When working with lists and matrices in R, there are often times when you want to perform a computation on every row or every column separately. A common example of this in data science mentioned above is feature standardization. Earlier we wrote a Z-score transformation that accepts a vector, subtracts the mean from each element, and divides the result by the standard deviation of the data. This ensures the data has a mean and standard deviation of 0 and 1, respectively. However, this function only operates on a single vector of numbers. Large datasets have many features, each of which may be individual vectors, that we desire to perform this same Z-score transformation on separately. In other words, we have one function that we wish to execute on either every row or every column of a matrix and return the result. This is a form of iteration that can be implemented in a functional style using the apply function.

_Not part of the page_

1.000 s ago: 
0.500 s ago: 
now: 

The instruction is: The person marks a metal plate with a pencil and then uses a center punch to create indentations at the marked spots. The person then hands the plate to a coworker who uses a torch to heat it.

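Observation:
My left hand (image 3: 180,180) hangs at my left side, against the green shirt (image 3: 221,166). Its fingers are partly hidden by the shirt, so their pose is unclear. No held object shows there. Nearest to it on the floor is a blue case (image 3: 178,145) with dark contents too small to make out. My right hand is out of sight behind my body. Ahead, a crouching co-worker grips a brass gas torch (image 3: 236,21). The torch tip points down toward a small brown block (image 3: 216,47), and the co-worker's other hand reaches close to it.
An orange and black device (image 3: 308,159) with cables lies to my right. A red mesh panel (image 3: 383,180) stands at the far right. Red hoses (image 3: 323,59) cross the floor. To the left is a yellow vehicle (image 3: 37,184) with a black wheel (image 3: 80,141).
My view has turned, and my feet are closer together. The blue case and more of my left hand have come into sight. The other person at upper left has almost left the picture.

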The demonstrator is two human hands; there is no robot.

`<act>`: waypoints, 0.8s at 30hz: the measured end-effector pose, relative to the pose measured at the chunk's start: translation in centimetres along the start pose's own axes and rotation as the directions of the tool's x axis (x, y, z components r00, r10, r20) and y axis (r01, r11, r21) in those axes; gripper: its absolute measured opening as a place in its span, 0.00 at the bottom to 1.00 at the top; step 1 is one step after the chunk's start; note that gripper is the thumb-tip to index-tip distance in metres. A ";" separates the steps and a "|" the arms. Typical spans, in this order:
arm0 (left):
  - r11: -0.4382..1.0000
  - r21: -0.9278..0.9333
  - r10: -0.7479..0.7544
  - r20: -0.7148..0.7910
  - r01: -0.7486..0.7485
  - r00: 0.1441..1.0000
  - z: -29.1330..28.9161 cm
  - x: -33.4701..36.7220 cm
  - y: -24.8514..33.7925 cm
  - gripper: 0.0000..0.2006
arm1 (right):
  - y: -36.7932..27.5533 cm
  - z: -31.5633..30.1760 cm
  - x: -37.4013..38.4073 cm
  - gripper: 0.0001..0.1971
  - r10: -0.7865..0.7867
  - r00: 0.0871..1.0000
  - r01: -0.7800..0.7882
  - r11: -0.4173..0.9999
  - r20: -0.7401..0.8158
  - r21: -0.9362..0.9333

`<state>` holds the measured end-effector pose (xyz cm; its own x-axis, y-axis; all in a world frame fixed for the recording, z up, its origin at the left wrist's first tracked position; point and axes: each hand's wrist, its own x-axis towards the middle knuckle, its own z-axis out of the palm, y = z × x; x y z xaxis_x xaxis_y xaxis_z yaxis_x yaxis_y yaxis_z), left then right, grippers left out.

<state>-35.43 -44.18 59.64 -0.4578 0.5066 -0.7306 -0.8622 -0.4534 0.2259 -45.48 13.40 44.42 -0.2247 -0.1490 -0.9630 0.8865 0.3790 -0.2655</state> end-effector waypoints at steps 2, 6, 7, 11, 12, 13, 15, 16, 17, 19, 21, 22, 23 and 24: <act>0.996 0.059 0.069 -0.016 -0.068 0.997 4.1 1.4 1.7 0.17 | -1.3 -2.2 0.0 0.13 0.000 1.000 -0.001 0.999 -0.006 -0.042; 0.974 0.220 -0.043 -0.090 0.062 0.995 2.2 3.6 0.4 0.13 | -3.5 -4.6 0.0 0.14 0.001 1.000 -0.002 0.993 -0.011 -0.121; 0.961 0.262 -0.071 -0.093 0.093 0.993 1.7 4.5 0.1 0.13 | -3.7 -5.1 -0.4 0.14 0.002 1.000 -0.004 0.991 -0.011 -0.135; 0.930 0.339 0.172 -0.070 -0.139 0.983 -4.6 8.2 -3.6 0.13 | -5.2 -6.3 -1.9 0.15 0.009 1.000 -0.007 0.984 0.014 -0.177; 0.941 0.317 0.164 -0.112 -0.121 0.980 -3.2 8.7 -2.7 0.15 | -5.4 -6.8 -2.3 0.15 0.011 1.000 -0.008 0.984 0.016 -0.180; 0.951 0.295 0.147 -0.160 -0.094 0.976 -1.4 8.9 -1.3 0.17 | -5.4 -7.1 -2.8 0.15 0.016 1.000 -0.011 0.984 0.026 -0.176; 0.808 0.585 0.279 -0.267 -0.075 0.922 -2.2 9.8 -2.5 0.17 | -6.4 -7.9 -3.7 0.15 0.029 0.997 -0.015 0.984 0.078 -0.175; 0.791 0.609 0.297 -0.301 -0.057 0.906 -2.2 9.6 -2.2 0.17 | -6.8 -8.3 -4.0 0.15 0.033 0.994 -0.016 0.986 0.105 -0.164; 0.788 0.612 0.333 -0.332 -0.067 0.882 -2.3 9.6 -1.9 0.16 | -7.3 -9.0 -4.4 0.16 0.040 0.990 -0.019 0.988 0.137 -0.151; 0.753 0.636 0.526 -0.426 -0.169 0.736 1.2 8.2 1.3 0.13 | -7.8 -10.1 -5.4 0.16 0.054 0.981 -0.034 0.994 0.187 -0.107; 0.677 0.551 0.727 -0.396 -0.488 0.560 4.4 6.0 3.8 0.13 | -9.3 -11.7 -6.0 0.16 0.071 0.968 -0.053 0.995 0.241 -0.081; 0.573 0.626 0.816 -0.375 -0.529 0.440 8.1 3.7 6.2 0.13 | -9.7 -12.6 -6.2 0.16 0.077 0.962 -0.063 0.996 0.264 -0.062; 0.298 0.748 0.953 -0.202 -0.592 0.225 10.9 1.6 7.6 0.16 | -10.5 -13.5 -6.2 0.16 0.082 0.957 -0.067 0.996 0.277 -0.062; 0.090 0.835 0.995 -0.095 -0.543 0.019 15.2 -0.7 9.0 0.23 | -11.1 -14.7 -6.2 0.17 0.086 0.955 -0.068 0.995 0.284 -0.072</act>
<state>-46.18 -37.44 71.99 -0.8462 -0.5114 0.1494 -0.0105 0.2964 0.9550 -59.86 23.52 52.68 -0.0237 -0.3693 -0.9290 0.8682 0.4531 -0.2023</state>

This is the signature of the apply function, from the RStudio help(apply) page:

apply(X, MARGIN, FUN, ..., simplify = TRUE)

Here, X is a matrix (i.e. a rectangle of numbers) that we wish to perform a computation on for either each row or each column. MARGIN indicates whether the matrix should be traversed by rows (MARGIN=1) or columns (MARGIN=2). FUN is the name of a function that accepts a vector and returns either a vector or a scalar value that we wish to execute on either the rows or columns. apply() then executes FUN on each row or column of X and returns the result. For example:

zscore <- function(x) {
  return((x-mean(x))/sd(x))
}
# construct a matrix of 50 rows by 100 columns with samples drawn from a normal distribution
x_mat <- matrix(
  rnorm(100*50, mean=20, sd=5),
  nrow=50,
  ncol=100
)
# z-transform the rows of x_mat, so that each column has mean,sd of 0,1
x_mat_zscore  <- apply(x_mat, 2, zscore)
# we can check that all the columns of x_mat_zscore have mean close to zero with apply too
x_mat_zscore_means <- apply(x_mat_zscore, 2, mean)
# note: due to machine precision errors, these results will not be exactly zero, but are very close
# note: the all() function returns true if all of its arguments are TRUE
all(x_mat_zscore_means<1e-15)
[1] TRUE

The same approach can be used when X is a list or data frame rather than a matrix using the lapply() function (hint: the l in lapply stands for “list”). Here is the function signature for lapply:

lapply(X, FUN, ...)

Recall that lists and data frames can be thought of as vectors where each element can be its own vector. Therefore, there is only one axis along which to iterate on the elements and there is not MARGIN argument as in apply. This function returns a new list of the same dimension as the original list with elements returned by FUN:

x <- list(
  feature1=rnorm(100,mean=20,sd=10),
  feature2=rnorm(100,mean=50,sd=5)
)
x_zscore <- lapply(x, zscore)
# check that the means are close to zero
x_zscore_means <- lapply(x_zscore, mean)
all(x_zscore_means < 1e-15)
[1] TRUE

This functional programming pattern might be counter intuitive at first, but it is well worth your while to learn.